What Is Business Process Modeling

by Michael Havey, author of Essential Business Process Modeling
07/20/2005

"The boxes and arrows of outrageous fortune ...." When a business analyst stands at a whiteboard, sketches the flowchart of a business process as a cluster of boxes linked by arrows (apologies to Shakespeare), and asks the software team to make it run, Business Process Modeling (BPM)--sometimes known as Business Process Management--comes to the rescue. BPM is a set of technologies and standards for the design, execution, administration, and monitoring of business processes. A business process is the flow or progression of activities (the "boxes")--each of which represents the work of a person, an internal system, or the process of a partner company--toward some business goal.

Over the years, the scope of business processes and BPM has broadened. Less than a decade ago, BPM, known then as "workflow," was a groupware technology that helped manage and drive largely human-based, paper-driven processes within a corporate department. For example, to handle a claim, an insurance claims process, taking as input a scanned image of a paper claims form, would pass the form electronically from the mailbox (or worklist) of one claims specialist to that of another, mimicking the traditional movement of interoffice mail from desk to desk. BPM today is an enterprise integration technology complementing Service-Oriented Architecture (SOA), Enterprise Application Integration (EAI), and Enterprise Service Bus (ESB). The contemporary process orchestrates complex system interactions, and is itself a service capable of communicating and conversing with the processes of other companies according to well-defined technical contracts. A retailer's process to handle a purchase order, for example, is a service that uses XML messages to converse with the service-based processes of consumers and warehouses.

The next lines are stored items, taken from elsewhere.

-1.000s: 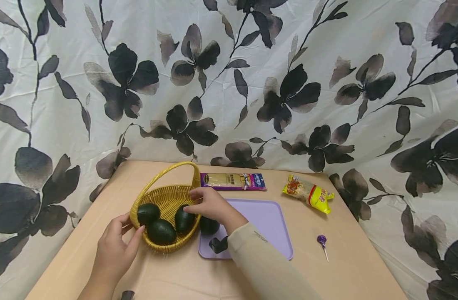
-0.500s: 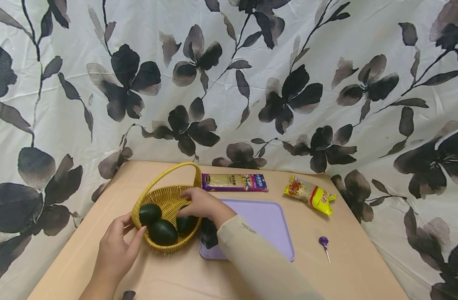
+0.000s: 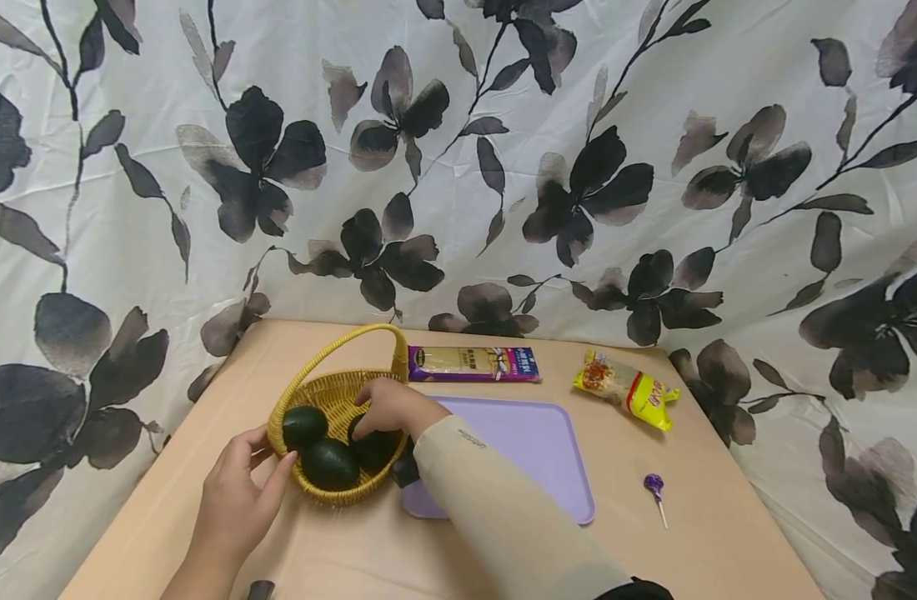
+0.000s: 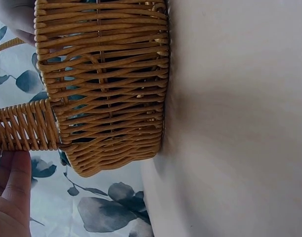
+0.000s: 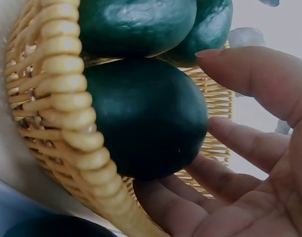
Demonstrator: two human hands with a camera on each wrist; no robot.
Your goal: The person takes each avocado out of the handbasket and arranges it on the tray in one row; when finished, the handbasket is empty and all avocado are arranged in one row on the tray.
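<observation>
A yellow wicker basket (image 3: 331,497) with an arched handle stands at the table's left, holding three dark green avocados: one on the left (image 3: 304,428), one at the front (image 3: 329,464) and one on the right (image 3: 376,454). My left hand (image 3: 237,492) holds the foot of the handle between thumb and fingers; in the left wrist view its fingers (image 4: 15,180) lie against the handle. My right hand (image 3: 394,408) reaches over the basket's right side. In the right wrist view, its spread fingers touch the end of the right avocado (image 5: 146,118), and the thumb stands off it.
A lilac tray (image 3: 537,450) lies right of the basket, partly covered by my right sleeve (image 3: 488,508). The right wrist view shows a dark rounded thing (image 5: 57,228) over it. Behind lies a purple noodle pack (image 3: 473,364). Rightward are a yellow snack bag (image 3: 627,389) and a purple lollipop (image 3: 653,486).
My right hand has moved left and deeper into the basket, over the right avocado, which has shifted slightly. My left hand stays at the basket handle.
</observation>
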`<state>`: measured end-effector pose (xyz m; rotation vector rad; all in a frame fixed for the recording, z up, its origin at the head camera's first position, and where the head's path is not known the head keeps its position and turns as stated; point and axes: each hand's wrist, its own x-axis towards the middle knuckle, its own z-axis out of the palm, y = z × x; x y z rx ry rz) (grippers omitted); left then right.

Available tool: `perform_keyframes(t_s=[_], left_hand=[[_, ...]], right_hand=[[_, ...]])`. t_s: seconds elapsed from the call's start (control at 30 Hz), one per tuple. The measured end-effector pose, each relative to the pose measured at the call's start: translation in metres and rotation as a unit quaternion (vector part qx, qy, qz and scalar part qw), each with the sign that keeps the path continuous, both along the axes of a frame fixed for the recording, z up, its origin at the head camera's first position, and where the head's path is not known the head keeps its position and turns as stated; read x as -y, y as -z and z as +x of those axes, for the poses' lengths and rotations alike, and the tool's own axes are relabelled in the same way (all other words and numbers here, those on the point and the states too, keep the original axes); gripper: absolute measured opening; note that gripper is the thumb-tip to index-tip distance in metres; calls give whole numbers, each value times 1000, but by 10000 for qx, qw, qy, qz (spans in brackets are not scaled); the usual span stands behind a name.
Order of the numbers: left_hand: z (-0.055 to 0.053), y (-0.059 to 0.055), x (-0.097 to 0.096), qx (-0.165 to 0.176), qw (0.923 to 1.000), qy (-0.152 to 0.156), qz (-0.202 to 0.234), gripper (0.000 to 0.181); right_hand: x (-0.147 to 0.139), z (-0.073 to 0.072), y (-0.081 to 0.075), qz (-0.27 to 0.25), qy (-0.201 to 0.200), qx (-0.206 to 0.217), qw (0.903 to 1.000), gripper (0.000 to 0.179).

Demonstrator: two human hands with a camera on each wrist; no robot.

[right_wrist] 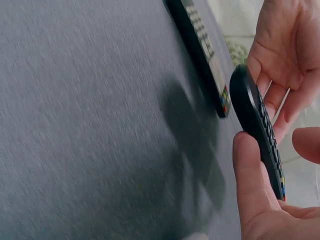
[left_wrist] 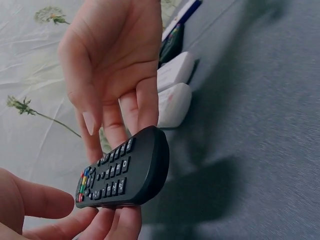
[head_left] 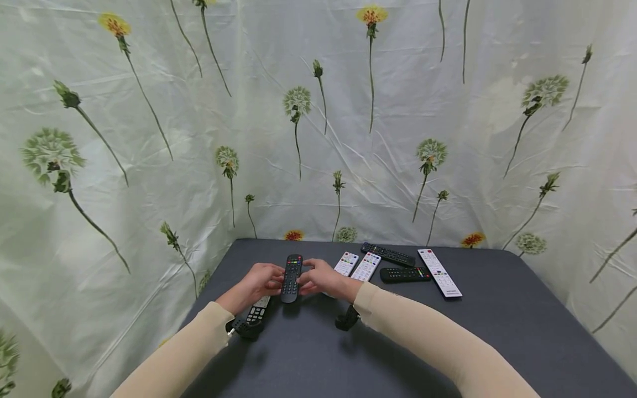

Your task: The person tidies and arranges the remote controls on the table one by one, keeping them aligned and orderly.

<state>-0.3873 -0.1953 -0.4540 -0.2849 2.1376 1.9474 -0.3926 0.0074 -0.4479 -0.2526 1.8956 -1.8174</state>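
Note:
A black remote control (head_left: 291, 279) with coloured buttons near its far end is held up over the table between both hands. My left hand (head_left: 260, 283) grips it along its left edge, and in the left wrist view its fingers (left_wrist: 127, 220) lie under that edge. From the other side my right hand (head_left: 323, 276) holds it. One right finger (right_wrist: 247, 155) supports its underside in the right wrist view. Below my left wrist lies a dark remote with a pale keypad (head_left: 257, 310), partly hidden by the wrist.
Two white remotes (head_left: 367, 266) lie just beyond my right hand, partly covered by it. Further right are two black remotes (head_left: 404, 275) and a long white remote (head_left: 440, 273). A flowered curtain (head_left: 338, 138) hangs behind the dark grey table (head_left: 502, 320).

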Motion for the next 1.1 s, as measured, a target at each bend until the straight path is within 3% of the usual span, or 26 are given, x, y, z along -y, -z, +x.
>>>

The Ideal BPM Architecture

My forthcoming book, Essential Business Process Modeling, explores the concepts, design, and standard specifications of BPM. BPM today is somewhat of a morass, my book argues, with far too many misunderstood, misapplied, and excessively hyped vendors and standards. In its survey of the landscape of BPM, my book emphasizes standards over vendors, because standards are a better source of concepts, and bring greater clarity to the subject. Granted, BPM's standards are ostensibly a murky alphabet soup (see Table 1), but when the best of them are combined properly, they form a surprisingly intelligible architecture, shown in Figure 1.

Table 1. BPM standards

Standard Organization Type
Business Process Execution Language (BPEL) OASIS Execution Language
Business Process Modeling Notation (BPMN) Business Process Management Initiative (BPMI) Notation language
Business Process Modeling Language (BPML) BPMI Execution language
Business Process Query Language (BPQL) BPMI Administration and monitoring interface
Business Process Semantic Model (BPSM) BPMI Process metamodel, in fashion of Object Management Group (OMG) Model-Driven Architecture (MDA)
Business Process Extension Layer (BPXL) BPMI BPEL extension for transactions, human workflow, business rules
UML Activity Diagrams OMG Notation language
Workflow Reference Model Workflow Management Coalition (WfMC) Architecture
XML Process Definition Language (XPDL) WfMC Execution language
Workflow API (WAPI) WfMC Administration and monitoring, human interaction, system interaction
Workflow XML (WfXML) WfMC Choreography (or similar to it)
Business Process Definition Metamodel (BPDM) OMG Execution language and/or notation language, as MDA metamodel
Business Process Runtime Interface (BPRI) OMG Administration and monitoring, human interaction, system interaction, as MDA metamodel
Web Services Choreography Interface (WSCI) World Wide Web Consortium (W3C) Choreography
Web Services Choreography Description Language (WS-CDL) W3C Choreography
Web Services Conversation Language (WSCL) W3C Choreography
XLANG Microsoft Execution language
Web Services Flow Language (WSFL) IBM Execution language
Business Process Schema Specification (BPSS) OASIS Choreography (and collaboration)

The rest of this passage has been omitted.